| Exercise requirements |
Below are records; work out how many of their lines contain "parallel" and give only that number.

═════ Data shown

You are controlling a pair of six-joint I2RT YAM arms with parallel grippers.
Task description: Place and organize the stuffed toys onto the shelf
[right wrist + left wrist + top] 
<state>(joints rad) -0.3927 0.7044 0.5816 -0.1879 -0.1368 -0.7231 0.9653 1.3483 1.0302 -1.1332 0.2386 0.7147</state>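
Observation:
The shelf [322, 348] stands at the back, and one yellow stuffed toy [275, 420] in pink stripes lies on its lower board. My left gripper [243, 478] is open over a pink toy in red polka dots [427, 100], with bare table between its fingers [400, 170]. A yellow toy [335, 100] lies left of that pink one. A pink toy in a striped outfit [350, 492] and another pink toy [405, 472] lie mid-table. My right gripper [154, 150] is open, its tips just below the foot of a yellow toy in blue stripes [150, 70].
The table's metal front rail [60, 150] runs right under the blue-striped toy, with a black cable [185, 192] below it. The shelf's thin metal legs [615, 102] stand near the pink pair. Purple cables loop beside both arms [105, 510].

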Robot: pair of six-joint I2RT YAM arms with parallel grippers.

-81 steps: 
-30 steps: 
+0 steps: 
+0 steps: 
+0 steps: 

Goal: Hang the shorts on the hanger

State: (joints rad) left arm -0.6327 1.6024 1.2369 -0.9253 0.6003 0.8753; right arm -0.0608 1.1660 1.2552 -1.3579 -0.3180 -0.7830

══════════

| Answer space |
2